One of the challenges in deep learning-based photo retouching is how to efficiently and accurately represent the color information in an image. Generally, the most straightforward way to capture more color representation in the image required for retouching involves increasing either the number of layers in the network or the number of filters in each layer. However, previous photo retouching methods4,5,6,10 have focused such methods solely on images presented to the network in the RGB color space. Although the information obtained from the RGB space is valuable for editing the images, incorporating more diverse cues from different color spaces can facilitate the process of deep learning tasks11,12.

To address this issue, we aim to improve photo retouching performance by considering various color spaces. As a first step, we examined the images converted from RGB space into various alternative color spaces, such as YCbCr, HSV, LAB, and XYZ. As shown in Fig. 1, the input image show completely different histograms for each color space. In other words, transforming an image into an alternate color space results in the generation of a new image that can be effectively employed by a neural network. From this perspective, we leverage the images in multiple color spaces and their global priors to enhance the visual quality of images.

In this paper, we propose a dual-color space network that operates on two color spaces, which provides more robust color information compared to a single color space network. The network takes RGB image as input and the color representations are extracted from each color space. We obtain global priors from the each representation and utilize them to guide the retouching process towards natural and realistic results. Also, our network is designed to adopt a sequential processing framework that resembles the step-by-step workflow of humans5,6,13.

Figure 1
figure 1

Histograms of an input image for different color spaces.

Our contribution can be summarized as follows:

  • We introduce a dual-color space network that leverages global priors in different color spaces to enhance the overall quality of the image. Moreover, the network employs a straightforward sequential process to simplify the architecture.

  • Color prediction module (CPM) and color space converter (CSC), which serve as integral components of our network, are introduced to extract features from diverse color spaces and transition between these color spaces.
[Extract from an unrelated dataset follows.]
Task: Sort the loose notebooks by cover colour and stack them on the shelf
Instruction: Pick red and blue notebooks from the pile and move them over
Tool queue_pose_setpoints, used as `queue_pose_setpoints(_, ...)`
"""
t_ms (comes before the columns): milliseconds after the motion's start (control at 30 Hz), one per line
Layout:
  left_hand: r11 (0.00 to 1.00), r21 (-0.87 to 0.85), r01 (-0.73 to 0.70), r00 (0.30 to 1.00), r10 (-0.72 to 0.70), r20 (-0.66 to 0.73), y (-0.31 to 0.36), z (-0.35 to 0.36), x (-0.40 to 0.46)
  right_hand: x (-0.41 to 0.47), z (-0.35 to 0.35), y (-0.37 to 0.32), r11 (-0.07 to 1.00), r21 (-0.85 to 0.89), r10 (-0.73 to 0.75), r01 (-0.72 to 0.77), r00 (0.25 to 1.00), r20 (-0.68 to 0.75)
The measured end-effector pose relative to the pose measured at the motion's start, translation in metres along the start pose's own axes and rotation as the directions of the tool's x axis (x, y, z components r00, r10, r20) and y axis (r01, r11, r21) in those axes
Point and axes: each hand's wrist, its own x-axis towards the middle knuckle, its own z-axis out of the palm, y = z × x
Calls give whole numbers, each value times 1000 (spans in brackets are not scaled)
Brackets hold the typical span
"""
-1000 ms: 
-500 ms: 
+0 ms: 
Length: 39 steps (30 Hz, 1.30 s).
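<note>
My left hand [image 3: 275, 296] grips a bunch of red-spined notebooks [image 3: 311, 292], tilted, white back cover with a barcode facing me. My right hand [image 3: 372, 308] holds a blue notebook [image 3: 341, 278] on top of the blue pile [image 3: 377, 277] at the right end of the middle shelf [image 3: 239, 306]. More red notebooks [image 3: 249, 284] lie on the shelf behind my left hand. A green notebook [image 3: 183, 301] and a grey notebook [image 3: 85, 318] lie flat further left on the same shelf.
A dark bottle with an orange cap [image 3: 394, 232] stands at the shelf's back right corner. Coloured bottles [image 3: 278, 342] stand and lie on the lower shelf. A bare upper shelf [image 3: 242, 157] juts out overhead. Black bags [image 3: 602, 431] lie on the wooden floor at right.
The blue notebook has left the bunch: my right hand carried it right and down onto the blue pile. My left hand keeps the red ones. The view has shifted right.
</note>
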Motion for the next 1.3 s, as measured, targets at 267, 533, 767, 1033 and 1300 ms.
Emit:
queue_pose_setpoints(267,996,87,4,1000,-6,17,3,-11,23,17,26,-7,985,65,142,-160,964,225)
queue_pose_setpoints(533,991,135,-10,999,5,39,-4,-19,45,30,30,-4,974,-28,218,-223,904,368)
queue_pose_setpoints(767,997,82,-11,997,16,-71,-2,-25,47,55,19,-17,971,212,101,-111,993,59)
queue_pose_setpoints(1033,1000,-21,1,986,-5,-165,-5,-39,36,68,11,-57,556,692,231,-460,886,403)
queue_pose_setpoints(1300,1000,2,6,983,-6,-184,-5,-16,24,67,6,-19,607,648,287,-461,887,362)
  • We present an extensive analysis and ablation study that highlights the benefit of the proposed method and shows intriguing properties that can guide future research directions.

Related work

Color space conversion

Color spaces play a crucial role in several deep learning tasks, including image classification, salient object detection, and image segmentation. Various color spaces have been used for these tasks, and several approaches have been proposed to learn the features of different color spaces. By exploiting the strengths of each color space, these approaches can improve the performance and accuracy. ColorNet14 proposed an architecture that can learn to classify image using different color spaces, and show that certain spaces, such as LAB and HED, can improve classification performance compared to RGB space. MCSNet11 transformed the images into HSV and grayscale color spaces to capture additional information on saturation and luminance. The VGG-1615 backbone network is then used to extract features in parallel from both the RGB channels with color information and the channels with information on saturation and luminance of the scene. Abdelsadek et al.12 investigated the effect of using different color spaces on image segmentation. Four different color spaces, including RGB, YCbCr, XYZ, and HSV, were compared using various image segmentation methods. These studies demonstrate that the selection of color space has a notable influence on the results.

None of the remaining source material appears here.